Activity.
Any picture in the data below should be skipped, while every line is repeated exactly.

━━━━━ Supplied data ━━━━━

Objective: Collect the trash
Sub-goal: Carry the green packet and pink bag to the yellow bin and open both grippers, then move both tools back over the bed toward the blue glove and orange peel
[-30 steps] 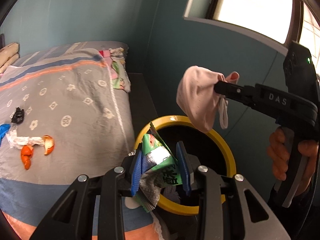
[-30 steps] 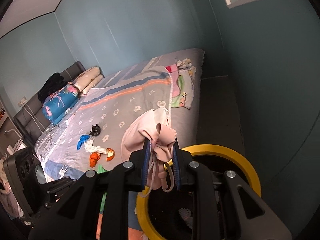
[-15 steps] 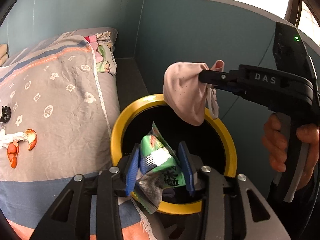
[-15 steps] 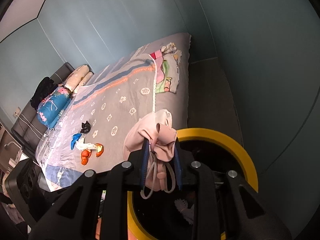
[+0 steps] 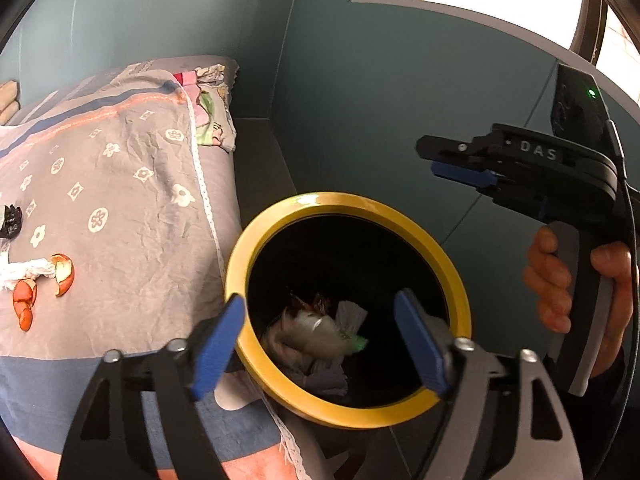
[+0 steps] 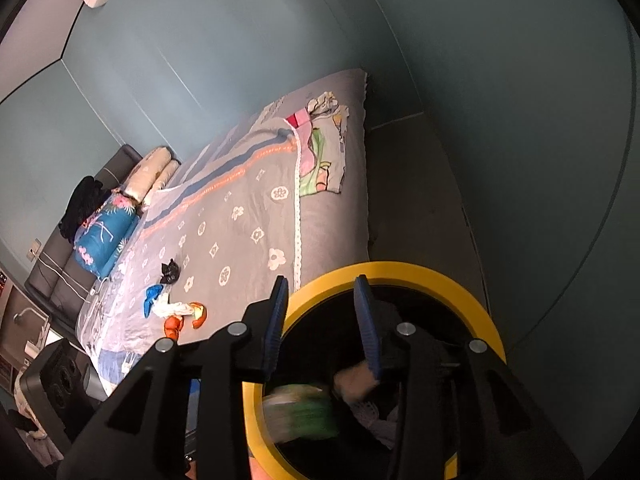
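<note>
Grey flowered bed [image 5: 120, 184] to my left, yellow-rimmed bin [image 5: 456, 276] below both claws: left claw [image 5: 320, 344] and right claw [image 6: 322, 320] just spread, empty, their trash dropped in; remaining orange peel [image 5: 62, 276] lies leftward, nearer my left.

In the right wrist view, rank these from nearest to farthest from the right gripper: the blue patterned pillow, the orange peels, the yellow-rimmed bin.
From the right gripper:
1. Yellow-rimmed bin, directly beneath the open jaws.
2. Orange peels, to the left on the bedspread.
3. Blue patterned pillow, far left at the head of the bed.
</note>
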### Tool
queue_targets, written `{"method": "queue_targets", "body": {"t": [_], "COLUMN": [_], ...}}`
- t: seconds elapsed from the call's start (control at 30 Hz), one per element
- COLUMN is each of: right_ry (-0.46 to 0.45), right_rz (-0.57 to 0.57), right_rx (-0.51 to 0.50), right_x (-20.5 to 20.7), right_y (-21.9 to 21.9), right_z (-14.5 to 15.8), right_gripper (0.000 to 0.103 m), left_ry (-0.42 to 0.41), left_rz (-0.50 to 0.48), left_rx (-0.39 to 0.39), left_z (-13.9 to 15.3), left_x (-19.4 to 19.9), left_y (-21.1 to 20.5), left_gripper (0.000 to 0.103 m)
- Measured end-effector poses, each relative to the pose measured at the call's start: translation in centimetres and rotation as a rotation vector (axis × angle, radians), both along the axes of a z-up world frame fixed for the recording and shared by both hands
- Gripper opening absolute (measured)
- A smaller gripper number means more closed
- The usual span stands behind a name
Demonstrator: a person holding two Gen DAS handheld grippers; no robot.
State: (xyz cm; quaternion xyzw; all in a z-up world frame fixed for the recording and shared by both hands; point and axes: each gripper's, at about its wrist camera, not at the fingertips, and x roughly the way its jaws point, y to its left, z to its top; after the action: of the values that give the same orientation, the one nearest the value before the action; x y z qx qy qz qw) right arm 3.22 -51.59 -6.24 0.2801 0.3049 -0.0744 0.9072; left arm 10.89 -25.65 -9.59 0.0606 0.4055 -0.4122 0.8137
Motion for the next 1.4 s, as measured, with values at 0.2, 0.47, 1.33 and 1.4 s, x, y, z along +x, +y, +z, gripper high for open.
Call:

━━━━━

Exercise solution.
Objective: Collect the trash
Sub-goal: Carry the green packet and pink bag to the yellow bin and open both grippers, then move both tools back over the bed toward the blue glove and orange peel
[-30 steps] 
[-30 steps] 
[-15 steps] 
[-15 steps] 
[+0 steps] 
[+0 steps] 
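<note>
Grey flowered bed [image 5: 120, 184] to my left, yellow-rimmed bin [image 5: 456, 276] below both claws: left claw [image 5: 320, 344] and right claw [image 6: 322, 320] just spread, empty, their trash dropped in; remaining orange peel [image 5: 62, 276] lies leftward, nearer my left.

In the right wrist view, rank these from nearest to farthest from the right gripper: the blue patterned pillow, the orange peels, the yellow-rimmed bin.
From the right gripper:
1. Yellow-rimmed bin, directly beneath the open jaws.
2. Orange peels, to the left on the bedspread.
3. Blue patterned pillow, far left at the head of the bed.
</note>
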### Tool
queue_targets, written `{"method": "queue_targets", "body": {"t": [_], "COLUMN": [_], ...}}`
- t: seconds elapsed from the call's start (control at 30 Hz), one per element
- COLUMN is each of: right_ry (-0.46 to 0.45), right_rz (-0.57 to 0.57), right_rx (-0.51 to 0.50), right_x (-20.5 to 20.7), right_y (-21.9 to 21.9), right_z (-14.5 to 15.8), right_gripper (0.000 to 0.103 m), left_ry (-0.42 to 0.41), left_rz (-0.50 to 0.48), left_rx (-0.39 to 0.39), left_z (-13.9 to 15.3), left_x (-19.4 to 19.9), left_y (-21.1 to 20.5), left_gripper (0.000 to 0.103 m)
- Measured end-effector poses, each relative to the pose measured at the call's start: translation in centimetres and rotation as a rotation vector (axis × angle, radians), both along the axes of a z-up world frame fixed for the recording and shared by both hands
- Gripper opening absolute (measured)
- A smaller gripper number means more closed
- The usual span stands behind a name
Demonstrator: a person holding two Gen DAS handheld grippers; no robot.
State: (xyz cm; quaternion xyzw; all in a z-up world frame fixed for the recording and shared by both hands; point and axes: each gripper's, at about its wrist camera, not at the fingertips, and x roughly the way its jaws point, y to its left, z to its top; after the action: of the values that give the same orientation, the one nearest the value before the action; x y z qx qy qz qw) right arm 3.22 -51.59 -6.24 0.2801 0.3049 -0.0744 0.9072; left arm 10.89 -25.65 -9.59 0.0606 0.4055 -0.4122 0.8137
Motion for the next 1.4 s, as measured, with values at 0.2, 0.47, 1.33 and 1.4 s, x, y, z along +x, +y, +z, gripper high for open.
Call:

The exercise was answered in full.